Infection. A degenerating fibroid can provide a site for bacterial growth and lead to infection of the uterus (endomyometritis). Many uterine infections can be treated with antibiotics, but in extreme cases, infection may require a hysterectomy.

Damage to other organs. Unintended embolization of another organ or tissue can occur. Disruption of the ovarian blood supply is a possibility because the ovaries and uterus share some blood vessels. If you're nearing menopause (perimenopausal), such a disruption could lead to menopause ― but that's rare if you're age 40 or younger.
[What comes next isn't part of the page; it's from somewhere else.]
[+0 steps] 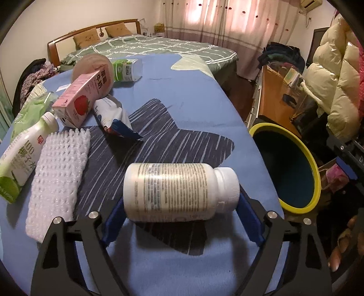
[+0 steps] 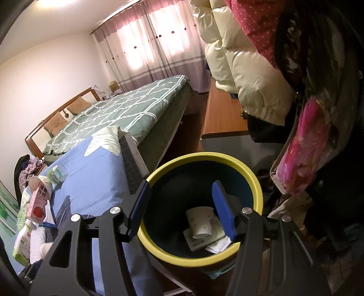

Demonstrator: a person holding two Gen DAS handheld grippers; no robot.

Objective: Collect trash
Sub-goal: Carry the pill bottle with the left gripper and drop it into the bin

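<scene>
Right wrist only — bin's (image 2: 250, 173) paper cup (image 2: 201, 220)

Daylight glows pink through the drawn sheer curtains (image 1: 218, 20), blowing out to white in patches. Light from above throws a dark, soft shadow under the white plastic pill bottle (image 1: 179, 191) onto the blue star-patterned cloth (image 1: 186, 95). The yellow-rimmed dark bin (image 2: 200, 159) stays murky inside. Both fisheye views curve straight lines and blacken at the corners; edges blur.
</scene>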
Impact on fertility. Although the risk of entering menopause after the procedure is low, subtle ovarian damage may make getting pregnant more difficult. There also may be an increased risk of pregnancy complications, especially involving abnormal placement or attachment of the placenta. As lesion defects cannot be closed, leads to uterine wall defects and may cause uterine rupture in pregnancy.